LIF-Steiner: Habitat Richtlinien erschweren Korrektur

St. Pölten (OTS) - "Ich glaube nicht, daß die Meldungen nach den EU-Habitat-Richtlinien von der NÖ-Landesregierung in ihrer Tragweite begriffen wurden, als sie nach Brüssel abgeschickt wurden. Ich vermute, daß der ehemalige SPÖ-Landesrat Wagner sich von den EU-Subventionen blenden ließ, die mit Natura 2000 verbunden sind und diese auch in das Industrieviertel umlenken wollte. Denn es ist völlig unverständlich, daß so weite Teile der NÖ-Industriegebiete mit über 5.000 Betrieben und ca. 500 Industriestandorten plötzlich zum Naturschutzgebiet ernannt wurden," kritisiert die liberale Landessprecherin Liane Steiner die daraus entstandene Situation.***

"Ganz so einfach wie LAbg. Feurer die Änderungen der gemeldeten Flächen sieht, ist die Sache aber leider nicht. Nach den "Habitat-Richtlinien" der EU können die gemeldeten Gebiete nur dann zurückgenommen werden, wenn die Meldung aufgrund von wissenschaftlichen Irrtümern fehlerhaft war und die Schutzbestimmungen nicht von EU-gemeinschaftlichem Interesse sind," erinnert die Landessprecherin an die EU-Richtlinie die kaum Spielräume für Änderungen der gemeldeten Gebiete zuläßt.

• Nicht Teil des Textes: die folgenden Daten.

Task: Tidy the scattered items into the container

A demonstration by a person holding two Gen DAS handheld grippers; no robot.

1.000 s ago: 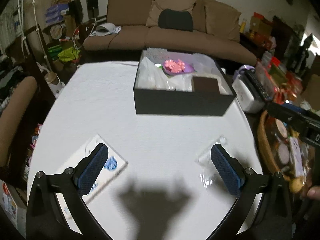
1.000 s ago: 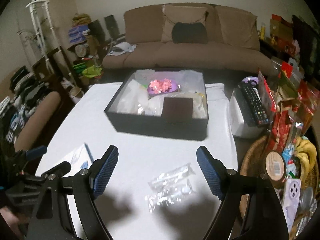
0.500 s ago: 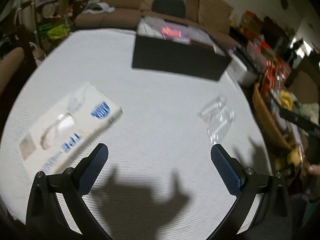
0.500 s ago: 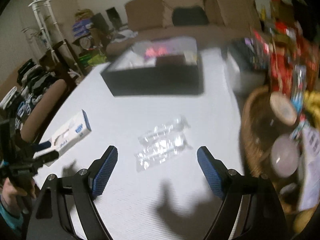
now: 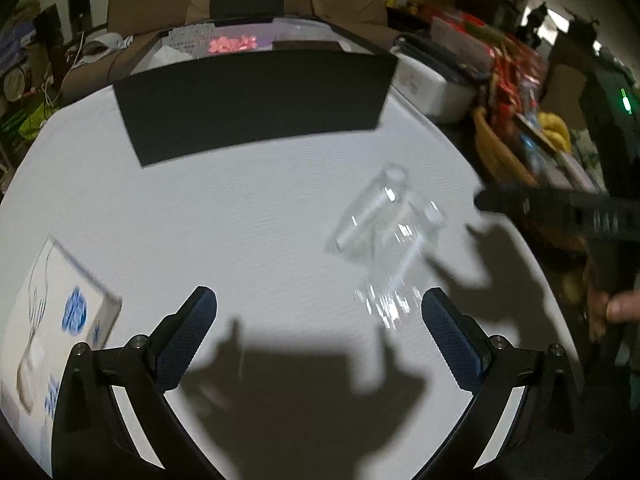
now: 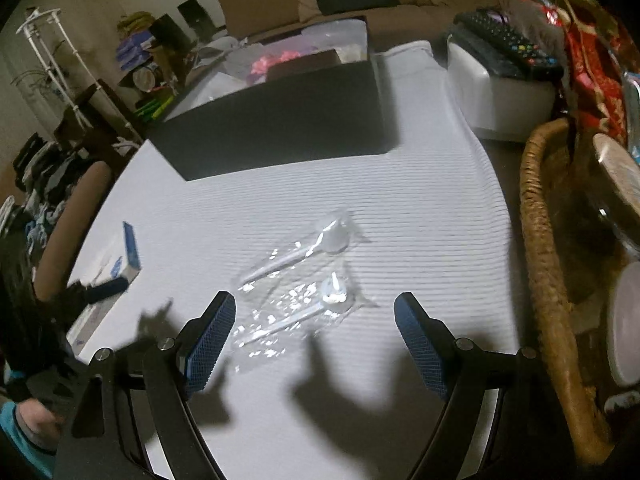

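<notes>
Right gripper hangs jaws apart over the spoon packets, lining up a pickup; left gripper, also spread, holds nothing near the white box.

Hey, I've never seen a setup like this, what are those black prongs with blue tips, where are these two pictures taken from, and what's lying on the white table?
There is no robot here. A person holds a two-finger gripper in each hand, and a wide-angle camera on each one looks along its blue-padded fingers. One picture comes from the left gripper, the other from the right gripper.

On the white ribbed tablecloth lie clear plastic packets holding white spoons and a flat white box with blue print. Behind them stands the black rectangular container, already holding some things.

Both grippers are open and hold nothing. The right one is just over the spoon packets, the left one beside the white box.
</notes>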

"Niederösterreich hat nicht seine Alpengebiete und die herrlichen Landschaften des Waldviertels in die Meldung zur Natura 2000 einbezogen, sondern wenn überhaupt, dann die besiedelten Gebiete und einen Großteil des Industrieviertels, wo sich auch Betriebe befinden. Dies ist kein wissenschaftlicher sondern höchstens ein politischer Irrtum - den man nun mit einer öS 9 Mio. teuren Studie reparieren will", so die Liberale.

Die Landesregierung hat den NiederösterreicherInnen ein "wirtschaftliches Ei" gelegt, das sicher nicht auf wissenschaftliche sondern auf politische Irrtümer zurückzuführen ist. Das ist aber kein Revisionsgrund nach den EU-Habitat Richtlinien," schließt Steiner ihre Stellungnahme.